Re: [PATCH 2/3] sched/fair: don't set LBF_ALL_PINNED unnecessarily

From: Vincent Guittot
Date: Wed Jan 06 2021 - 11:05:15 EST


On Wed, 6 Jan 2021 at 16:13, Valentin Schneider
<valentin.schneider@xxxxxxx> wrote:
>
> On 06/01/21 14:34, Vincent Guittot wrote:
> > Setting LBF_ALL_PINNED during active load balance is only valid when there
> > is only 1 running task on the rq otherwise this ends up increasing the
> > balance interval whereas other tasks could migrate after the next interval
> > once they become cache-cold as an example.
> >
> > Signed-off-by: Vincent Guittot <vincent.guittot@xxxxxxxxxx>
> > ---
> > kernel/sched/fair.c | 3 ++-
> > 1 file changed, 2 insertions(+), 1 deletion(-)
> >
> > diff --git a/kernel/sched/fair.c b/kernel/sched/fair.c
> > index 5428b8723e61..69a455113b10 100644
> > --- a/kernel/sched/fair.c
> > +++ b/kernel/sched/fair.c
> > @@ -9759,7 +9759,8 @@ static int load_balance(int this_cpu, struct rq *this_rq,
> > if (!cpumask_test_cpu(this_cpu, busiest->curr->cpus_ptr)) {
> > raw_spin_unlock_irqrestore(&busiest->lock,
> > flags);
> > - env.flags |= LBF_ALL_PINNED;
> > + if (busiest->nr_running == 1)
> > + env.flags |= LBF_ALL_PINNED;
>
> So LBF_ALL_PINNED *can* be set if busiest->nr_running > 1, because
> before we get there we have:
>
> if (nr_running > 1) {
> env.flags |= LBF_ALL_PINNED;
> detach_tasks(&env); // Removes LBF_ALL_PINNED if > 0 tasks can be pulled
> ...
> }
>
> What about following the logic used by detach_tasks() and only clear the
> flag?
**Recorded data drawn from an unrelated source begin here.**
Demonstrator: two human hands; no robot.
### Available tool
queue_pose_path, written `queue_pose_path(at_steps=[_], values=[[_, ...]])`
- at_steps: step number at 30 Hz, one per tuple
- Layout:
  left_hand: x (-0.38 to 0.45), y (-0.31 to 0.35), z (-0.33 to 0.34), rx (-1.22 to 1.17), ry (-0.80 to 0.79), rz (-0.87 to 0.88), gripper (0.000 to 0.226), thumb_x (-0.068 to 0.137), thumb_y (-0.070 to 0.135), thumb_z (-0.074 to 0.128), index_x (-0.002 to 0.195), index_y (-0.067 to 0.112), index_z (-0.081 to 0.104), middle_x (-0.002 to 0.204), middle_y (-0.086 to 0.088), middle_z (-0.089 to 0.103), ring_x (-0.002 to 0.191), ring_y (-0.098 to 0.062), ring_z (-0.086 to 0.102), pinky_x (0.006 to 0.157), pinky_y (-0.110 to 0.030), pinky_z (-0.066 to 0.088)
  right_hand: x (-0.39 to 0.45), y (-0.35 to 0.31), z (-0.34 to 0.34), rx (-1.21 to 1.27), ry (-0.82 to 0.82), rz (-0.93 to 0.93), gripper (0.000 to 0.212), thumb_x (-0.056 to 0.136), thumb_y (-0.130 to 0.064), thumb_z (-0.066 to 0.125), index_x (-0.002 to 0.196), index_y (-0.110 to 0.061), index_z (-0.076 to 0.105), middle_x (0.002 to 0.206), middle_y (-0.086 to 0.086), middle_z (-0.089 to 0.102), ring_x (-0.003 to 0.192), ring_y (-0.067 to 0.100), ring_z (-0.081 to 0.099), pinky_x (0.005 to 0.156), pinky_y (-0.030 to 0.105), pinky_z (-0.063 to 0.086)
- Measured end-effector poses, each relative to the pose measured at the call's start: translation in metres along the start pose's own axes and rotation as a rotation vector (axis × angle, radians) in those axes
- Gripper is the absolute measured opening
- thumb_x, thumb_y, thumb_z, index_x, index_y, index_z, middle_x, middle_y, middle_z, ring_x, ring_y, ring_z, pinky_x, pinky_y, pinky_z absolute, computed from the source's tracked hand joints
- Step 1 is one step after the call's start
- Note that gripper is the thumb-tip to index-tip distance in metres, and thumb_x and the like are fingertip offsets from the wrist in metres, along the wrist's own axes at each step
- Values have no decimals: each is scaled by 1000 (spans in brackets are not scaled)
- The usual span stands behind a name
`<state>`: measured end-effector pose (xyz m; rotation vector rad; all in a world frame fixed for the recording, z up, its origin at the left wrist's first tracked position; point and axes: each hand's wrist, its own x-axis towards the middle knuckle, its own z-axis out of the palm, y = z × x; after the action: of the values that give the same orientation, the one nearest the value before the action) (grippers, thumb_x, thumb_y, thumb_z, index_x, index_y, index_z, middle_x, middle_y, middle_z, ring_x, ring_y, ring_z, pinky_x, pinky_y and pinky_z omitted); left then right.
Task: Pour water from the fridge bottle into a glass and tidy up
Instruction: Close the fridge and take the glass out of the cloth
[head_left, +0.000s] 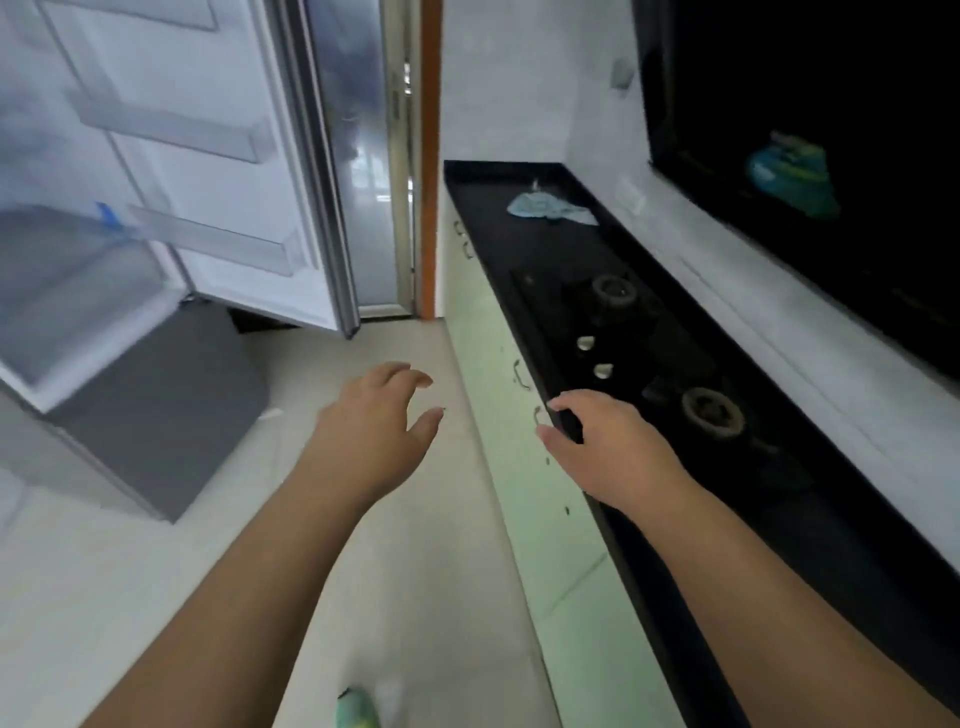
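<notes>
Looks like either the very start or the very end of the job, honestly can't tell which: fridge (171, 291) at 10 o'clock standing wide open, door shelves (208, 244) looking bare through the blur, no bottle and no glass anywhere in view, so no saying where the water bottle actually is. Still to do at minimum, judging by that open door: shutting the fridge. Over at 2 to 4 o'clock, black counter (675, 519) with a gas hob (654, 358) sunk in it, light blue cloth (545, 208) lying near the far end around 1 o'clock. Dead centre, left hand (374, 421) held out over the floor, fingers spread and loosely curled, gripping nothing. Just right of centre, right hand (613, 447) hovering at the counter edge, fingers relaxed and apart, also empty. No brand, label or writing readable anywhere, too blurry
</notes>
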<state>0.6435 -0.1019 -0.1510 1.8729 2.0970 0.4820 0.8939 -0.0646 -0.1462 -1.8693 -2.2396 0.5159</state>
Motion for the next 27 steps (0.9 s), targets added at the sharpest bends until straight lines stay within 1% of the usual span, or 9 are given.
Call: queue_pose_path(at_steps=[5, 9, 12, 14, 16, 19, 21, 23, 27], values=[[35, -101, -60, 10, 69, -107, 44, 104, 47, 49, 145, 32, 53, 158, 10, 42, 145, -19, 40, 113, -41, 38, 81, -122, 36, -12, -53, -150, 47, 98, -56, 54, 139, -34, 56, 145, -12, 55, 118, 18, 59, 102, 41, 50], [64, -162, -98, 32, 103, -158, 45, 104, 48, 50, 146, 33, 51, 160, 12, 39, 146, -19, 38, 112, -45, 42, 139, -199, 51, -25, -68, -257, 47, 99, -53, 55, 141, -32, 53, 147, -9, 52, 123, 17, 57, 100, 38, 50], [88, -192, -126, 76, 131, -176, 47, 103, 48, 52, 147, 31, 51, 161, 10, 40, 146, -19, 39, 112, -46, 42, 178, -244, 51, 0, -73, -318, 47, 99, -50, 57, 142, -33, 53, 149, -7, 51, 129, 18, 54, 105, 39, 48], [109, -206, -146, 100, 161, -176, 48, 103, 47, 53, 148, 31, 51, 161, 9, 40, 146, -20, 39, 113, -47, 42, 205, -269, 46, 22, -45, -349, 47, 98, -50, 59, 142, -32, 54, 147, -6, 53, 129, 18, 55, 106, 41, 49], [131, -214, -162, 125, 180, -182, 47, 103, 45, 53, 148, 31, 51, 162, 8, 39, 146, -21, 40, 112, -46, 41, 234, -291, 39, 50, -19, -371, 47, 96, -50, 61, 139, -32, 56, 142, -6, 56, 121, 18, 59, 101, 42, 52], [168, -219, -176, 175, 190, -172, 49, 104, 44, 53, 150, 30, 48, 164, 8, 37, 148, -21, 38, 114, -43, 39, 278, -314, 30, 65, 8, -409, 48, 97, -51, 61, 140, -31, 54, 141, -5, 54, 113, 16, 62, 95, 36, 53], [199, -223, -183, 201, 195, -171, 50, 104, 44, 52, 152, 32, 45, 166, 10, 33, 150, -19, 35, 114, -42, 38, 310, -327, 24, 75, 10, -434, 52, 98, -51, 61, 145, -29, 51, 148, -4, 50, 120, 17, 60, 99, 34, 50], [238, -226, -189, 226, 200, -184, 54, 104, 45, 50, 155, 33, 41, 168, 11, 30, 152, -18, 33, 115, -43, 37, 347, -339, 17, 88, 22, -449, 54, 98, -51, 61, 146, -29, 48, 152, -3, 47, 126, 20, 58, 103, 37, 49], [324, -233, -197, 274, 180, -226, 62, 104, 46, 50, 161, 30, 31, 171, 8, 25, 153, -22, 32, 119, -50, 38, 435, -364, 1, 127, 64, -511, 56, 95, -54, 63, 144, -33, 46, 152, -3, 46, 125, 22, 58, 104, 44, 53]])
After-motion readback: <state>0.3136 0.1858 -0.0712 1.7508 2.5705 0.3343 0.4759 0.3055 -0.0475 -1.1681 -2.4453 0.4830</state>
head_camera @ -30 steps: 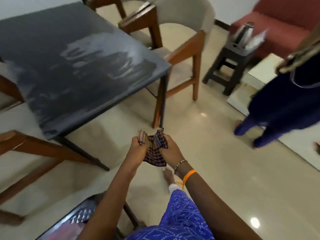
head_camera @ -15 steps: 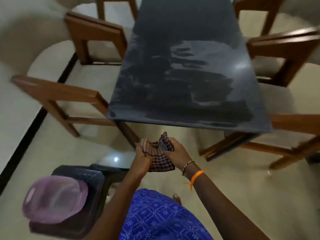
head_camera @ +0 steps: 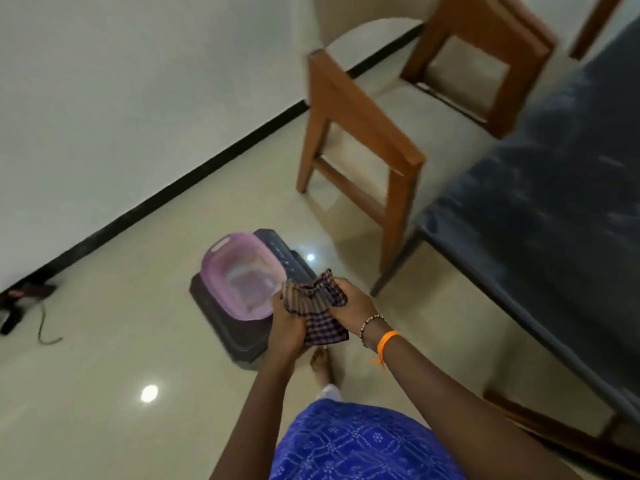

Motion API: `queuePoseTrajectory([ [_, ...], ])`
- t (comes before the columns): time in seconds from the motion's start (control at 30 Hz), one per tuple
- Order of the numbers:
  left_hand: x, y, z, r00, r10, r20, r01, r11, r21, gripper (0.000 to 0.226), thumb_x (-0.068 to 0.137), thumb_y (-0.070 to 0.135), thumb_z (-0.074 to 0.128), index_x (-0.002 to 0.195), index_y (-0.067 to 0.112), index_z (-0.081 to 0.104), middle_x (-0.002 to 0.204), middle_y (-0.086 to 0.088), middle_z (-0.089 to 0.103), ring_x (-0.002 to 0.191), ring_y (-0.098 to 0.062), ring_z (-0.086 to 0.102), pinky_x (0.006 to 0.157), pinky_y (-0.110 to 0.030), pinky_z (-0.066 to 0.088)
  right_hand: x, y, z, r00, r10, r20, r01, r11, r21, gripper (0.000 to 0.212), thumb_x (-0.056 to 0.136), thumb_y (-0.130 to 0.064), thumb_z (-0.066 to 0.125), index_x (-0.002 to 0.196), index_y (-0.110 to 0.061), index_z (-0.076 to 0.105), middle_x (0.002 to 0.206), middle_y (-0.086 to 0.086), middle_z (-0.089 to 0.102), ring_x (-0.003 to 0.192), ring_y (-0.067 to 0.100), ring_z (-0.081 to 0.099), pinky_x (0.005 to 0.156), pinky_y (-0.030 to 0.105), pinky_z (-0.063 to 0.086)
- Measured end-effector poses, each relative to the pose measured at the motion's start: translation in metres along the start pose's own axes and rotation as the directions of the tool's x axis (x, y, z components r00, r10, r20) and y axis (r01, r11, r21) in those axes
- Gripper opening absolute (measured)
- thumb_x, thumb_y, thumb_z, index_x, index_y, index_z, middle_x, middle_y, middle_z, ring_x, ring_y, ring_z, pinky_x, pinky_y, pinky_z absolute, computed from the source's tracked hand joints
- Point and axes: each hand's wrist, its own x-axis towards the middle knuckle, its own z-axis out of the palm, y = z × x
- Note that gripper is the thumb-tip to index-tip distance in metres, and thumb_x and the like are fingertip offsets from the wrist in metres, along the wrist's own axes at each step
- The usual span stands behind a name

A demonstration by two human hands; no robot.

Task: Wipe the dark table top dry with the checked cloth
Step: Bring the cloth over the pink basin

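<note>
The checked cloth [head_camera: 320, 315] is bunched between both hands, held in the air above the floor. My left hand [head_camera: 287, 329] grips its left side and my right hand [head_camera: 349, 308] grips its right side. The dark table top [head_camera: 554, 209] runs along the right edge of the head view, with pale wet streaks on it. The cloth is well clear of the table, to its left and just beside a pink basin [head_camera: 242, 278].
The pink basin sits on a dark plastic stool [head_camera: 239, 334] on the tiled floor. A wooden chair [head_camera: 367, 140] stands at the table's left side, another [head_camera: 485, 60] behind it. A cable and dark object [head_camera: 24, 306] lie by the wall.
The view has swung left, away from the table toward the basin and wall. Both hands keep hold of the bunched cloth, now beside the basin.
</note>
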Motion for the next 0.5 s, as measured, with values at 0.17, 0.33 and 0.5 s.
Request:
queuePoseTrajectory([
  [0.17, 0.047, -0.01, -0.057, 0.984, -0.081, -0.157, 0.062, 0.991, -0.123, 0.032, 0.096, 0.007, 0.031, 0.126, 0.007, 0.043, 0.12, -0.017, 0.058, 0.106, -0.027, 0.06, 0.086, -0.045, 0.054, 0.053, -0.038, 0.059, 0.987, -0.156, 0.044, 0.159, 0.985, -0.072, 0.049, 0.076, 0.007, 0.053, 0.121, -0.011, 0.06, 0.115, 0.011, 0.068, 0.108, 0.025, 0.061, 0.09, 0.021, 0.045],
  [0.33, 0.107, -0.023, -0.095, 0.942, -0.196, -0.274, 0.154, 0.974, -0.168, 0.048, 0.081, -0.012, 0.033, 0.125, 0.003, 0.042, 0.122, -0.019, 0.056, 0.112, -0.031, 0.055, 0.093, -0.051, 0.049, 0.114, -0.057, 0.108, 0.957, -0.241, 0.16, 0.267, 0.948, -0.175, 0.055, 0.077, 0.017, 0.045, 0.129, -0.003, 0.052, 0.13, 0.017, 0.056, 0.122, 0.028, 0.05, 0.097, 0.013, 0.031],
  [0.5, 0.161, -0.037, -0.102, 0.95, -0.231, -0.21, 0.199, 0.966, -0.163, 0.05, 0.074, -0.019, 0.032, 0.113, 0.004, 0.052, 0.116, -0.019, 0.061, 0.112, -0.032, 0.057, 0.094, -0.048, 0.049, 0.165, -0.05, 0.143, 0.966, -0.169, 0.197, 0.217, 0.943, -0.254, 0.059, 0.076, 0.016, 0.041, 0.128, -0.008, 0.053, 0.127, 0.019, 0.054, 0.119, 0.032, 0.05, 0.101, 0.028, 0.037],
])
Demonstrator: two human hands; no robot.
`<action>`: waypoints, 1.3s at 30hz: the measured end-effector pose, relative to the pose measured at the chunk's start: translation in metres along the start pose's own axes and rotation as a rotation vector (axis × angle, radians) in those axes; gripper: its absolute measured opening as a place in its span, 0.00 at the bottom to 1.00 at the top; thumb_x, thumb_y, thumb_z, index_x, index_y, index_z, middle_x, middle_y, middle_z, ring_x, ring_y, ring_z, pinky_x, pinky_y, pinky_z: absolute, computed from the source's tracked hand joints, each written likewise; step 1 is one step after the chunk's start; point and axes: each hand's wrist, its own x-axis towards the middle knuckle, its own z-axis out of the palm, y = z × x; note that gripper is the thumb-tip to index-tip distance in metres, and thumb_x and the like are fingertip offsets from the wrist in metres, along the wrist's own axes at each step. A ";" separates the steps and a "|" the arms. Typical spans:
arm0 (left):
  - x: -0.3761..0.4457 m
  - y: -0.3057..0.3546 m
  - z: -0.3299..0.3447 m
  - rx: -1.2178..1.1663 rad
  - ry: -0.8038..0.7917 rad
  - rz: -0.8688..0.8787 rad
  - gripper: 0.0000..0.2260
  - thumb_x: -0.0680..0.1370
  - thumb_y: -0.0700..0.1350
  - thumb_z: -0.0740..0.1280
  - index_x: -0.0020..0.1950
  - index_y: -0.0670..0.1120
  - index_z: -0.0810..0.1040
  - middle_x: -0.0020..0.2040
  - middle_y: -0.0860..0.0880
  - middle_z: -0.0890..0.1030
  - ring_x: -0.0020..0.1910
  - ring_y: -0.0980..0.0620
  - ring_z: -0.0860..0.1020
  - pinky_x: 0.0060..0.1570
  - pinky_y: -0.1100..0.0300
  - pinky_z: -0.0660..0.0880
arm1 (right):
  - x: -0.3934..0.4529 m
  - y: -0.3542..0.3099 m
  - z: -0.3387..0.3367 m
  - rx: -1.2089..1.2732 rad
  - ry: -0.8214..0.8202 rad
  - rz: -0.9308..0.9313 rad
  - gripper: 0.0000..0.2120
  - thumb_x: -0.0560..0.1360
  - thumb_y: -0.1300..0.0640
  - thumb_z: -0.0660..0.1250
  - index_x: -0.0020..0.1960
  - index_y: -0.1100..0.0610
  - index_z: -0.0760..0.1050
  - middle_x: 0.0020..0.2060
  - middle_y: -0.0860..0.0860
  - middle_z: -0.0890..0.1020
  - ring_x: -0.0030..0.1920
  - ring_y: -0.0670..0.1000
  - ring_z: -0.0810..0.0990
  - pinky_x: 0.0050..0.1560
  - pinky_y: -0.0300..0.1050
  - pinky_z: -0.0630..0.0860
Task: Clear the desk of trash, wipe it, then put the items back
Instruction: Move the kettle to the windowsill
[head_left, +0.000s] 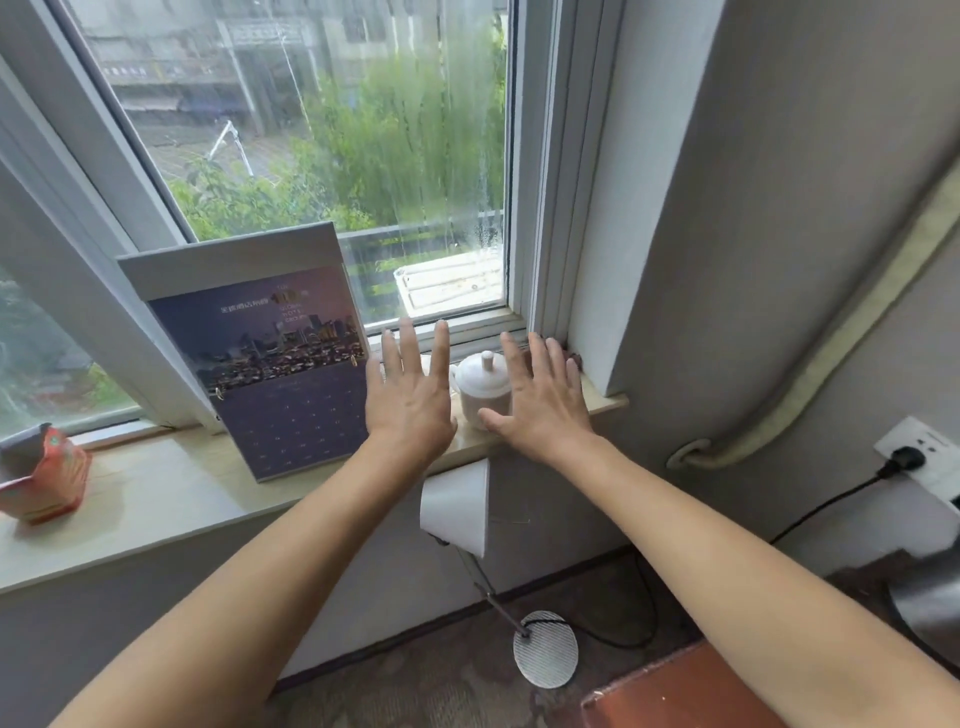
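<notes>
We are reaching both open hands toward a lidded cup on the windowsill.

The windowsill (156, 499) is carrying a calendar (275, 358) leaning against the window frame and an orange-red box (44, 475) sitting far left. Below it, a white lamp (460, 506) is standing on the floor. Our left hand (410, 395) and right hand (540, 400) are spreading wide, empty, flanking the white lidded cup (483, 387); the right thumb is crossing its base, contact unclear.
</notes>
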 end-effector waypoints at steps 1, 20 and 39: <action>-0.008 0.008 -0.003 -0.022 0.018 0.046 0.51 0.78 0.62 0.67 0.81 0.51 0.29 0.82 0.39 0.35 0.82 0.37 0.40 0.80 0.41 0.50 | -0.015 0.005 -0.004 -0.002 0.032 -0.009 0.47 0.76 0.32 0.63 0.83 0.45 0.40 0.83 0.56 0.45 0.82 0.59 0.40 0.80 0.62 0.42; -0.103 0.312 0.056 -0.219 0.013 0.991 0.46 0.73 0.71 0.57 0.84 0.48 0.52 0.83 0.44 0.59 0.82 0.40 0.55 0.79 0.39 0.55 | -0.335 0.212 -0.020 -0.071 0.249 0.867 0.36 0.76 0.36 0.62 0.80 0.42 0.57 0.80 0.52 0.60 0.81 0.58 0.53 0.79 0.64 0.51; -0.091 0.522 0.122 -0.383 -0.375 0.987 0.39 0.71 0.61 0.72 0.77 0.50 0.60 0.75 0.51 0.69 0.77 0.47 0.64 0.76 0.41 0.62 | -0.373 0.447 -0.058 0.222 0.256 1.181 0.40 0.77 0.52 0.71 0.82 0.52 0.54 0.76 0.55 0.67 0.75 0.59 0.66 0.68 0.58 0.71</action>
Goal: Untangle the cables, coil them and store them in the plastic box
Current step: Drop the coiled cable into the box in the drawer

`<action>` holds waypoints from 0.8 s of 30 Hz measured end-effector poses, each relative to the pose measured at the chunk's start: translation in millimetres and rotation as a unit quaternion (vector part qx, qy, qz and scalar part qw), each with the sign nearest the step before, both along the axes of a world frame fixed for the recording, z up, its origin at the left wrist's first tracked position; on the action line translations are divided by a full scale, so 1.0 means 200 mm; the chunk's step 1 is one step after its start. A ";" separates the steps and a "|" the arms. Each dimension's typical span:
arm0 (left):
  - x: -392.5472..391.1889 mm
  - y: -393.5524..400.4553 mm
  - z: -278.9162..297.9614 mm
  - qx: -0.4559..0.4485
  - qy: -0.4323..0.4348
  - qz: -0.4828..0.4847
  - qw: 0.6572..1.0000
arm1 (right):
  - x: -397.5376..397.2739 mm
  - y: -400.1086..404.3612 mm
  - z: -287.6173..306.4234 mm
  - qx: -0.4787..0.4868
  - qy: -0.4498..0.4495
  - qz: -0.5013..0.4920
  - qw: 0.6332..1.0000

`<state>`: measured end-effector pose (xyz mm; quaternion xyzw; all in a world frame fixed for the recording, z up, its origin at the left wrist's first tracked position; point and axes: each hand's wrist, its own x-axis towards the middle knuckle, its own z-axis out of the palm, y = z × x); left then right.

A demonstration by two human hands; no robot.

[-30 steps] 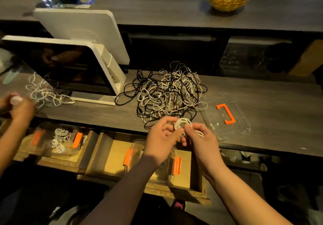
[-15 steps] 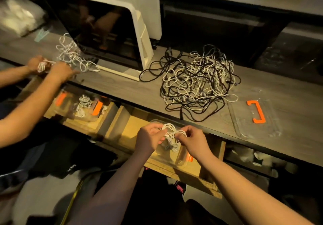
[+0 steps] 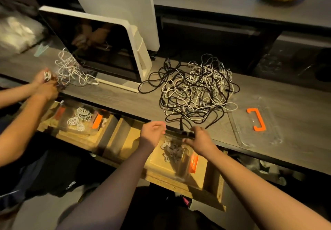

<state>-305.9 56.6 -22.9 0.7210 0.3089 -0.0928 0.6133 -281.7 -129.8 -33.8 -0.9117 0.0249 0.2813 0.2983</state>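
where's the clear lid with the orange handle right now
The clear lid lies flat on the right of the countertop, just right of the cable tangle.

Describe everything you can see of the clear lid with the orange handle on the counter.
The clear lid looks like transparent plastic, a rounded rectangle with a raised rim and one bright orange U-shaped handle on top. It lies flat on the dark wood-grain counter, right of the tangled cable pile. One white cable loop reaches its left edge. No hand touches it.
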 end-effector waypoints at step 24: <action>0.84 -0.38 -0.15 0.304 -0.047 -0.395 0.866 | 0.73 -0.12 -0.03 -0.087 -0.178 0.137 0.970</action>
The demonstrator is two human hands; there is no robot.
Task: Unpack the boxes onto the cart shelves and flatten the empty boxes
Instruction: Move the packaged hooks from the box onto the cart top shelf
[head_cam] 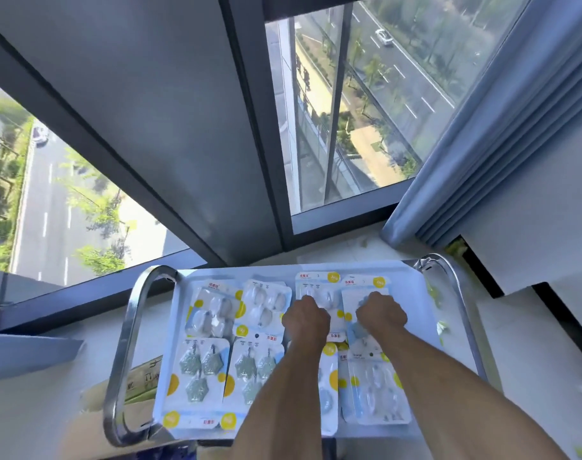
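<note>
Both hands down on the far right of the cart's top shelf [415,270]: left hand [305,318] and right hand [381,315] are fisted, knuckles up, each resting on a blister pack; whether the fingers pinch the cards is hidden, cannot tell. Hook packs [203,376] cover the shelf in two overlapping rows. Cardboard box [140,380] sits low left, beside the cart handle [130,327], not yet flattened. Risks: slick overlapping cards could slide, near-edge packs could tip off if nudged. Writing: yellow round stickers, red Chinese brand tags, too blurred to read; box print also illegible.
</note>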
Say something like the below. if nr_running > 1, then we'll have
> gone through detach_tasks() and will have cleared the flag (if
> possible).
> ---
> diff --git a/kernel/sched/fair.c b/kernel/sched/fair.c
> index 04a3ce20da67..211c86ba3f5b 100644
> --- a/kernel/sched/fair.c
> +++ b/kernel/sched/fair.c
> @@ -9623,6 +9623,8 @@ static int load_balance(int this_cpu, struct rq *this_rq,
> env.src_rq = busiest;
>
> ld_moved = 0;
> + /* Clear this as soon as we find a single pullable task */
> + env.flags |= LBF_ALL_PINNED;
> if (busiest->nr_running > 1) {
> /*
> * Attempt to move tasks. If find_busiest_group has found
> @@ -9630,7 +9632,6 @@ static int load_balance(int this_cpu, struct rq *this_rq,
> * still unbalanced. ld_moved simply stays zero, so it is
> * correctly treated as an imbalance.
> */
> - env.flags |= LBF_ALL_PINNED;
> env.loop_max = min(sysctl_sched_nr_migrate, busiest->nr_running);
>
> more_balance:
> @@ -9756,10 +9757,11 @@ static int load_balance(int this_cpu, struct rq *this_rq,
> if (!cpumask_test_cpu(this_cpu, busiest->curr->cpus_ptr)) {
> raw_spin_unlock_irqrestore(&busiest->lock,
> flags);
> - env.flags |= LBF_ALL_PINNED;
> goto out_one_pinned;
> }
>
> + env.flags &= ~LBF_ALL_PINNED;

Yes, looks easier to read.
will do the change in the next version

> +
> /*
> * ->active_balance synchronizes accesses to
> * ->active_balance_work. Once set, it's cleared
> ---